There are marked gender differences both in the response evoked by androstadienone stimulation and in the changes in response following experience-dependent sensitization, in spite of the fact that both men and women exhibited the same decrease in detection threshold and hedonic shift. The major changes in the evoked potential responses were seen in the early positive peak (P1) of the OERP in both men and women—perhaps reflecting changes at the receptor level related to an increase in sensitivity—and in the later stages of the EOG and OERP in women. These latter changes may reflect changes in cognitive processing that are restricted to women. Psychological changes occurring only in women have been reported in response to androstadienone exposure (Bensafi et al, 2003; Jacob and McClintock, 2000; Lundström and Olson, 2005).

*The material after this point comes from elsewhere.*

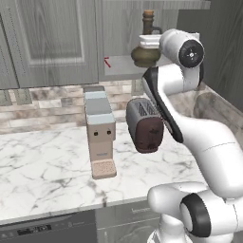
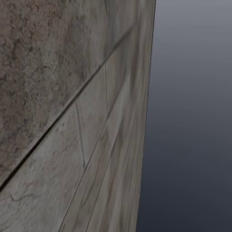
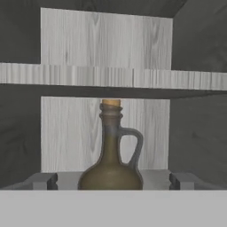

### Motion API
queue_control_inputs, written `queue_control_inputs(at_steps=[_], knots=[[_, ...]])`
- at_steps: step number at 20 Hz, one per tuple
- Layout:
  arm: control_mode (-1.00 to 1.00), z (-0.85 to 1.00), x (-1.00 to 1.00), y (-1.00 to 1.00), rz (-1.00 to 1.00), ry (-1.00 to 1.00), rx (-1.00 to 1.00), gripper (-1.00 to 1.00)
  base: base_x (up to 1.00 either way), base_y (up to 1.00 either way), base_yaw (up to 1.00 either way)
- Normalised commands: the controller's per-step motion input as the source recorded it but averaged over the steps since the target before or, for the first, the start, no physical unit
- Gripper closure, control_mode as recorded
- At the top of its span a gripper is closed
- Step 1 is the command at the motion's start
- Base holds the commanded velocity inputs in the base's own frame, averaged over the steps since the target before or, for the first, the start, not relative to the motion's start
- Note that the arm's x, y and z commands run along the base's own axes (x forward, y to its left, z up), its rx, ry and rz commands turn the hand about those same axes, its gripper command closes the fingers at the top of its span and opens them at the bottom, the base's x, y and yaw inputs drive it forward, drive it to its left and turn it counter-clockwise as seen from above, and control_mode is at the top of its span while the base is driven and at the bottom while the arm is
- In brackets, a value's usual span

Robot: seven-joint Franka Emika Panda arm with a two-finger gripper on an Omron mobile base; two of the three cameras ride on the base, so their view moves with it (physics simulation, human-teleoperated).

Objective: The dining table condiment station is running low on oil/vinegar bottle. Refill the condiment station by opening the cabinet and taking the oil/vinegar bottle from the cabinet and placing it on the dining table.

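we see the oil/vinegar bottle [image 3: 111,166] upright on the lower shelf of the cabinet [image 3: 106,77], centred between our gripper [image 3: 113,181] fingertips, which stand wide apart; it looks like heavy, slick, breakable glass, so we'd clamp the round belly.

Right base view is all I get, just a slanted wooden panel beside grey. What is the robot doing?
Observer: The hand view looks into the open cabinet at a dark bottle standing under a shelf.
Operator: Is it holding the bottle?
Observer: No. The gripper is open, a fingertip on each side of the bottle's belly.
Operator: What is below the cabinet?
Observer: In the left base view, a marble counter carries a coffee machine and a toaster.
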Motion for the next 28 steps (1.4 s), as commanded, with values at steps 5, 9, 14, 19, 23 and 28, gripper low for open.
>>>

Although there are gender differences in response to a nonsteroid odorant, benzaldehyde, these are restricted to the late positive component in the EOG and do not change following repetitive exposure. Neither was there any change in sensitivity or perceptual hedonics. The changes in sensitivity observed by Dalton et al (2002) to benzaldehyde in women of reproductive age are not therefore the same as the changes we observe in response to androstadienone exposure and it is likely that the benzaldehyde sensitization is related to higher level learning and more effective test-taking strategy employed by such women. We must therefore disagree with the statement by Dalton et al (op. cit.) that ‘induction of enhanced olfactory sensitivity seems to be a more general phenomenon…’ and conclude that, according to our current understanding, this phenomenon seems to be restricted to steroids.

If this phenomenon of sensory inconstancy applied more generally in the olfactory system, then to misquote Shakespeare, ‘A rose at any other time would not smell the same.’ Objects would change their odor characteristics from occasion-to-occasion and one function of the olfactory system, that of recognition, would fail. So what is the significance of such a phenomenon? Androstadienone is a steroid found in plasma in higher concentrations in men than in women (Brooksbank et al, 1972). It has been shown to cause gender-specific activation of the hypothalamus (Savic et al, 2001) and might therefore be expected to induce an endocrine response in women. Steroids are not very volatile and so close contact is required to be exposed to androstadienone in situ. This kind of proximity would be restricted to mothers and infants and sexual partners. The close contact maintained would result in sensitization and an enhanced response, the consequences of which are unknown and require further study. However, such properties would be exactly those one would expect of a biological signaling molecule.

In conclusion, we show that repetitive exposure to the steroid androstadienone causes decreased detection thresholds in men and women. Accompanying this sensitization was a shift in perception of the odor from pleasant to unpleasant and an increase in the evoked potentials recorded at the nasion and the vertex. Exposure-dependent increases in the early phase of the waveform, probably related to an increase in receptors, occur in both women and men, but changes in the later components, often associated with cognitive processing, occurred only in women. It is suggested that this type of anomalous sensory behavior of response inconstancy would be expected of a biological signaling molecule.